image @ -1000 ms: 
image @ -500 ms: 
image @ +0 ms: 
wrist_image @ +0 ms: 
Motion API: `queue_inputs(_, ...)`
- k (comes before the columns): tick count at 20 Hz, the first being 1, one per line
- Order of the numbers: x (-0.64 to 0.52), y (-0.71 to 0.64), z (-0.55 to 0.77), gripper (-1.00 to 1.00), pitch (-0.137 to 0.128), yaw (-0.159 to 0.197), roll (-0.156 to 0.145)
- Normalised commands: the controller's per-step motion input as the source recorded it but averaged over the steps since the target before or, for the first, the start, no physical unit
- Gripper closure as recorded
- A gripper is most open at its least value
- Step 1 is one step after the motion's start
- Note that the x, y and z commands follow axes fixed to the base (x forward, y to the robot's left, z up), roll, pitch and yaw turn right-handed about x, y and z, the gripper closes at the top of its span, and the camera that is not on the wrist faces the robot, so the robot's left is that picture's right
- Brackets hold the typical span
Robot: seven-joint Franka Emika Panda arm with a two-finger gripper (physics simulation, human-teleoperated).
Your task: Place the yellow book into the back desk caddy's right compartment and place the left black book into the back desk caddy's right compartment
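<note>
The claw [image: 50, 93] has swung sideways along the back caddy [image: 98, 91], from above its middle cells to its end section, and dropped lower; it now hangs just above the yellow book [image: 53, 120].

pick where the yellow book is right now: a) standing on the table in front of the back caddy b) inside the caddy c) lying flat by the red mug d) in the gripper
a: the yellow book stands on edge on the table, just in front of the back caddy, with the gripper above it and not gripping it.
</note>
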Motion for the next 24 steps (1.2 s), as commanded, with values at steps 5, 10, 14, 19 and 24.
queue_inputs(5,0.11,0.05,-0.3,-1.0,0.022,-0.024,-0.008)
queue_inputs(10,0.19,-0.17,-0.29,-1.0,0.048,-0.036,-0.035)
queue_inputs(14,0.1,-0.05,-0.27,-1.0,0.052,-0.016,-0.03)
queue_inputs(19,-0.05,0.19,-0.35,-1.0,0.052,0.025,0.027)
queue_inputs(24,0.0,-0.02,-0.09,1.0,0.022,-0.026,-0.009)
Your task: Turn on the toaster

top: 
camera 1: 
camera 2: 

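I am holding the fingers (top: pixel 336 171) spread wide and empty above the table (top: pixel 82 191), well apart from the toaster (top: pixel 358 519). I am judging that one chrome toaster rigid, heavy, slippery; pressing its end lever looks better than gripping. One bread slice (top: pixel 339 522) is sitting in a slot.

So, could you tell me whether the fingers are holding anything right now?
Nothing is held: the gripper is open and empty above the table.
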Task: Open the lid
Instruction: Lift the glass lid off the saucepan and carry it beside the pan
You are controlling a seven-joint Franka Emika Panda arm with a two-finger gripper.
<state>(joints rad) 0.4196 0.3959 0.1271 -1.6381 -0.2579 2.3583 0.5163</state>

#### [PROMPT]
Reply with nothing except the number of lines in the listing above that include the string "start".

#### [EXERCISE OUTPUT]
2